What to work on
Please write out every line of the listing without alteration, but omit the images.

Dataset extract
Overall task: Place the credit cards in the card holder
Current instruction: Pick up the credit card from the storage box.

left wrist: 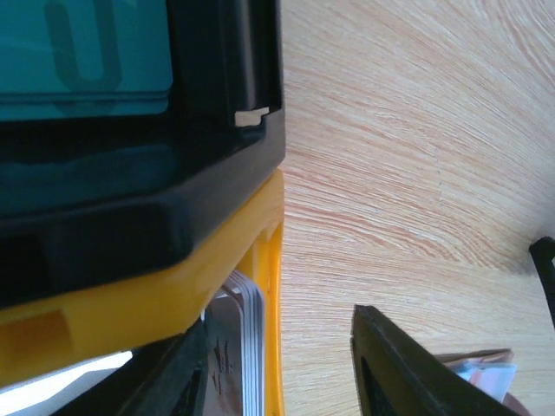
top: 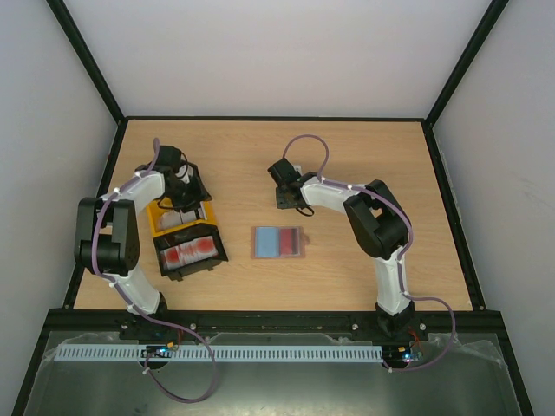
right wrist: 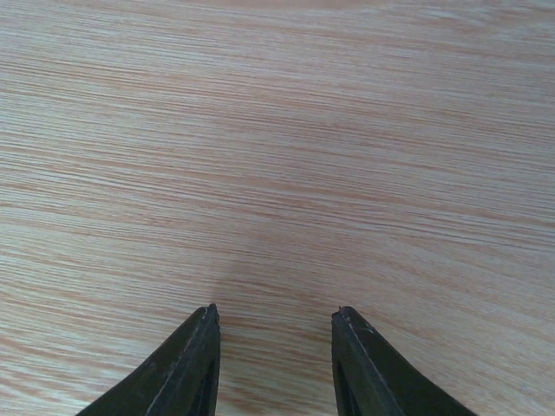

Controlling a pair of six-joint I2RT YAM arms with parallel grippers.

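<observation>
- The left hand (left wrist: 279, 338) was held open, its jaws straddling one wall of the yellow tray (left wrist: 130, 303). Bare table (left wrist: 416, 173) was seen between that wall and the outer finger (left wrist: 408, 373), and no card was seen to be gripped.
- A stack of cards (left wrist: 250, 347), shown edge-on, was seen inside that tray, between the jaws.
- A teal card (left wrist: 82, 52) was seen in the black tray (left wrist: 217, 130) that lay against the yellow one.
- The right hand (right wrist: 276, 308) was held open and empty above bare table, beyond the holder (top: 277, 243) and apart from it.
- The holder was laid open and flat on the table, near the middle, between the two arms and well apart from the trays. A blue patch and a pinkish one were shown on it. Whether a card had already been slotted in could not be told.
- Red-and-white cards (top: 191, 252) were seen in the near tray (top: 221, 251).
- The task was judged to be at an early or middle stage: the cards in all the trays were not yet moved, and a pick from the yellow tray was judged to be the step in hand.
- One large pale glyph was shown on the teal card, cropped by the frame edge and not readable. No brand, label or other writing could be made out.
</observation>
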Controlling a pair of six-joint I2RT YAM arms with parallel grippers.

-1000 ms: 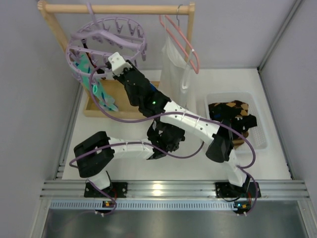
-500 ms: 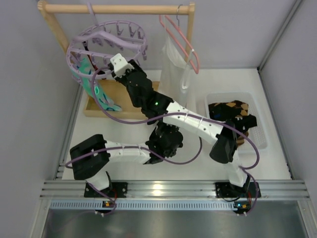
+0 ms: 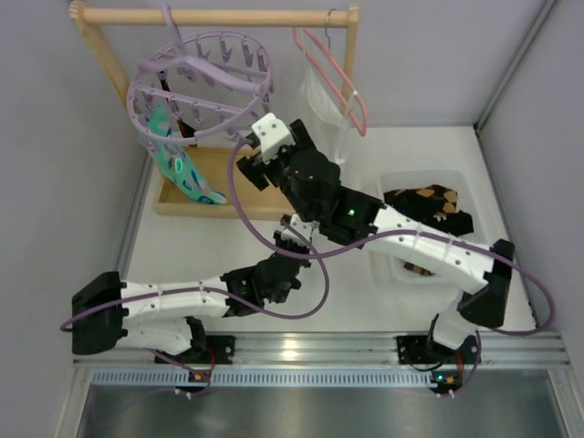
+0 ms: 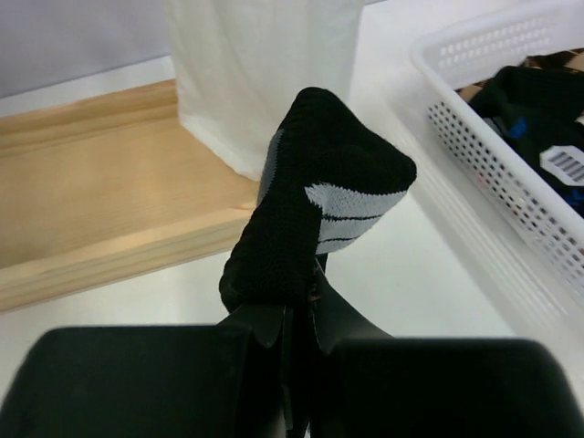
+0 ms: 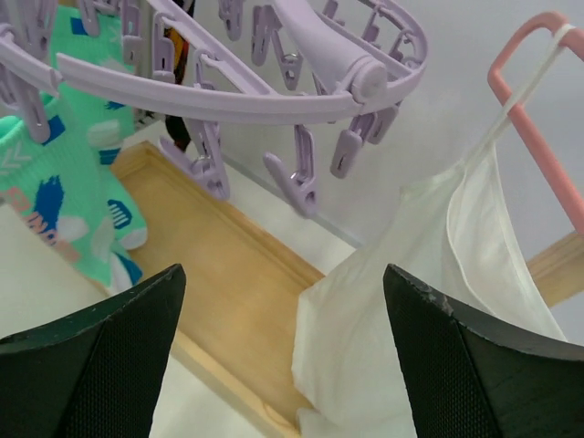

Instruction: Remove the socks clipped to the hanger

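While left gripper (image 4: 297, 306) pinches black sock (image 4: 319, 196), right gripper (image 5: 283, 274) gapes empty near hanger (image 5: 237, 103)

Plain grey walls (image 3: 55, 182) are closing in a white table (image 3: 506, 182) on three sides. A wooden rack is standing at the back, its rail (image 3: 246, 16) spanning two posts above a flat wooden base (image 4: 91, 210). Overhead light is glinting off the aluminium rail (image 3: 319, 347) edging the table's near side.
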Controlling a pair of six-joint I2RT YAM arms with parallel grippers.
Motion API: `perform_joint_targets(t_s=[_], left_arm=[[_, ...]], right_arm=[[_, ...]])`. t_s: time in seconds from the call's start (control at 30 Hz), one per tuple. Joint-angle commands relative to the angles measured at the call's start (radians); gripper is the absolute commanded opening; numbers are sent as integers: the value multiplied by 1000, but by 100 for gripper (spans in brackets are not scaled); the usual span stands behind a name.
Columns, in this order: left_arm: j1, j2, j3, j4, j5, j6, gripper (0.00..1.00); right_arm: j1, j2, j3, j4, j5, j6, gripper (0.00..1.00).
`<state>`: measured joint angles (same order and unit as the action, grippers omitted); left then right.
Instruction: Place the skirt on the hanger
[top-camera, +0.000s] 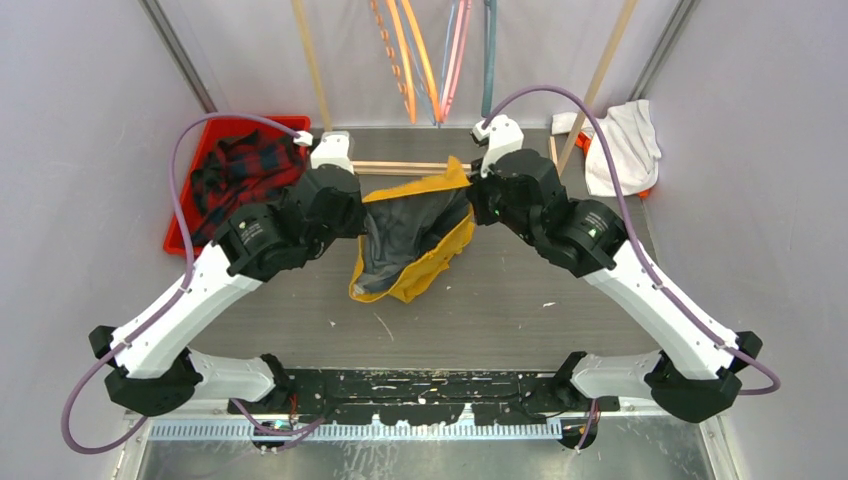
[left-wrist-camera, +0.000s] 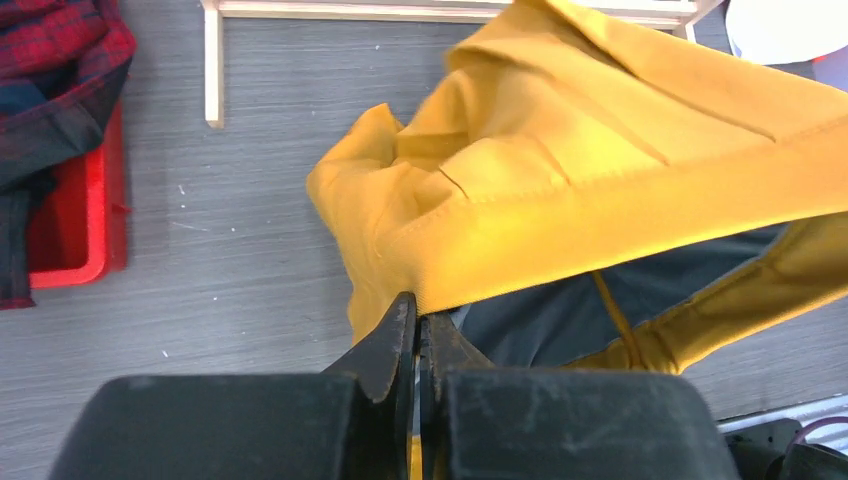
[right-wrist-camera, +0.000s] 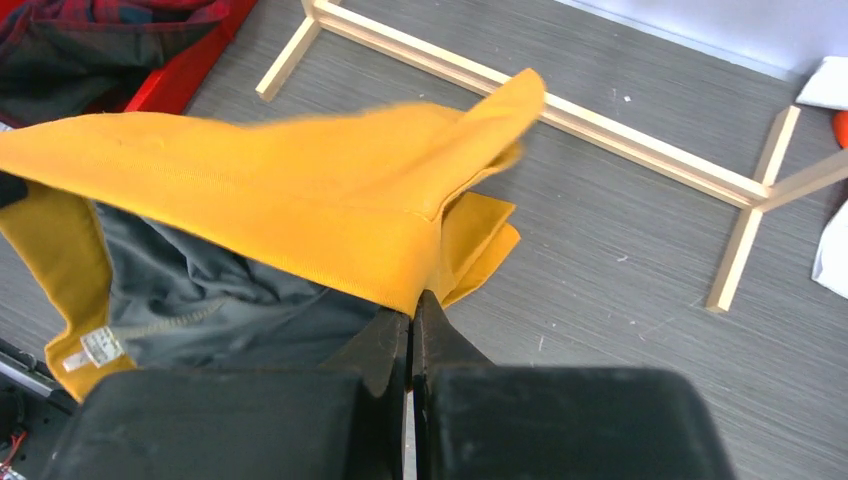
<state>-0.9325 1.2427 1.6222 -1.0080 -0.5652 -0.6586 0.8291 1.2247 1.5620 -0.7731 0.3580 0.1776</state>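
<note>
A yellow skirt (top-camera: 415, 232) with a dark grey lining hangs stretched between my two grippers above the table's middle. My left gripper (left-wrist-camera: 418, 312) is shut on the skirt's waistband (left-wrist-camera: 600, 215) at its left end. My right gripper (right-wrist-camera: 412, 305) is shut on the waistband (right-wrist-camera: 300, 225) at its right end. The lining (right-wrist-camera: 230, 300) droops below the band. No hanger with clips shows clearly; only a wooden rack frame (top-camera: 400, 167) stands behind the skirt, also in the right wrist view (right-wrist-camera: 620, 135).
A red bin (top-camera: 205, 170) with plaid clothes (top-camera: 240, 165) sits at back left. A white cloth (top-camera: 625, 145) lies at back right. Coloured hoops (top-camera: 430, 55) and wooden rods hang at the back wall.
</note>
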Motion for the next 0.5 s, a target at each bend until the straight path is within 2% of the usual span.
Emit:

Expected output
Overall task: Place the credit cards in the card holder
Current instruction: Pick up the credit card from the storage box.

left wrist: 
top: 
right wrist: 

Controlling a pair of six-joint I2RT YAM arms with parallel grippers.

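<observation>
- The left hand (left wrist: 279, 338) was held open, its jaws straddling one wall of the yellow tray (left wrist: 130, 303). Bare table (left wrist: 416, 173) was seen between that wall and the outer finger (left wrist: 408, 373), and no card was seen to be gripped.
- A stack of cards (left wrist: 250, 347), shown edge-on, was seen inside that tray, between the jaws.
- A teal card (left wrist: 82, 52) was seen in the black tray (left wrist: 217, 130) that lay against the yellow one.
- The right hand (right wrist: 276, 308) was held open and empty above bare table, beyond the holder (top: 277, 243) and apart from it.
- The holder was laid open and flat on the table, near the middle, between the two arms and well apart from the trays. A blue patch and a pinkish one were shown on it. Whether a card had already been slotted in could not be told.
- Red-and-white cards (top: 191, 252) were seen in the near tray (top: 221, 251).
- The task was judged to be at an early or middle stage: the cards in all the trays were not yet moved, and a pick from the yellow tray was judged to be the step in hand.
- One large pale glyph was shown on the teal card, cropped by the frame edge and not readable. No brand, label or other writing could be made out.
</observation>
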Controlling a pair of six-joint I2RT YAM arms with parallel grippers.

-1000 ms: 
-500 ms: 
+0 ms: 
+0 ms: 
+0 ms: 

Instruction: Remove the socks clipped to the hanger

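While left gripper (image 4: 297, 306) pinches black sock (image 4: 319, 196), right gripper (image 5: 283, 274) gapes empty near hanger (image 5: 237, 103)

Plain grey walls (image 3: 55, 182) are closing in a white table (image 3: 506, 182) on three sides. A wooden rack is standing at the back, its rail (image 3: 246, 16) spanning two posts above a flat wooden base (image 4: 91, 210). Overhead light is glinting off the aluminium rail (image 3: 319, 347) edging the table's near side.
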Controlling a pair of six-joint I2RT YAM arms with parallel grippers.
Motion API: `perform_joint_targets(t_s=[_], left_arm=[[_, ...]], right_arm=[[_, ...]])`. t_s: time in seconds from the call's start (control at 30 Hz), one per tuple. Joint-angle commands relative to the angles measured at the call's start (radians); gripper is the absolute commanded opening; numbers are sent as integers: the value multiplied by 1000, but by 100 for gripper (spans in brackets are not scaled); the usual span stands behind a name.
Columns, in this order: left_arm: j1, j2, j3, j4, j5, j6, gripper (0.00..1.00); right_arm: j1, j2, j3, j4, j5, j6, gripper (0.00..1.00).
`<state>`: measured joint angles (same order and unit as the action, grippers omitted); left then right.
Instruction: Place the skirt on the hanger
[top-camera, +0.000s] 
[left-wrist-camera, +0.000s] 
[right-wrist-camera, +0.000s] 
<state>-0.9325 1.2427 1.6222 -1.0080 -0.5652 -0.6586 0.8291 1.2247 1.5620 -0.7731 0.3580 0.1776</state>
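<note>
A yellow skirt (top-camera: 415, 232) with a dark grey lining hangs stretched between my two grippers above the table's middle. My left gripper (left-wrist-camera: 418, 312) is shut on the skirt's waistband (left-wrist-camera: 600, 215) at its left end. My right gripper (right-wrist-camera: 412, 305) is shut on the waistband (right-wrist-camera: 300, 225) at its right end. The lining (right-wrist-camera: 230, 300) droops below the band. No hanger with clips shows clearly; only a wooden rack frame (top-camera: 400, 167) stands behind the skirt, also in the right wrist view (right-wrist-camera: 620, 135).
A red bin (top-camera: 205, 170) with plaid clothes (top-camera: 240, 165) sits at back left. A white cloth (top-camera: 625, 145) lies at back right. Coloured hoops (top-camera: 430, 55) and wooden rods hang at the back wall.
</note>
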Motion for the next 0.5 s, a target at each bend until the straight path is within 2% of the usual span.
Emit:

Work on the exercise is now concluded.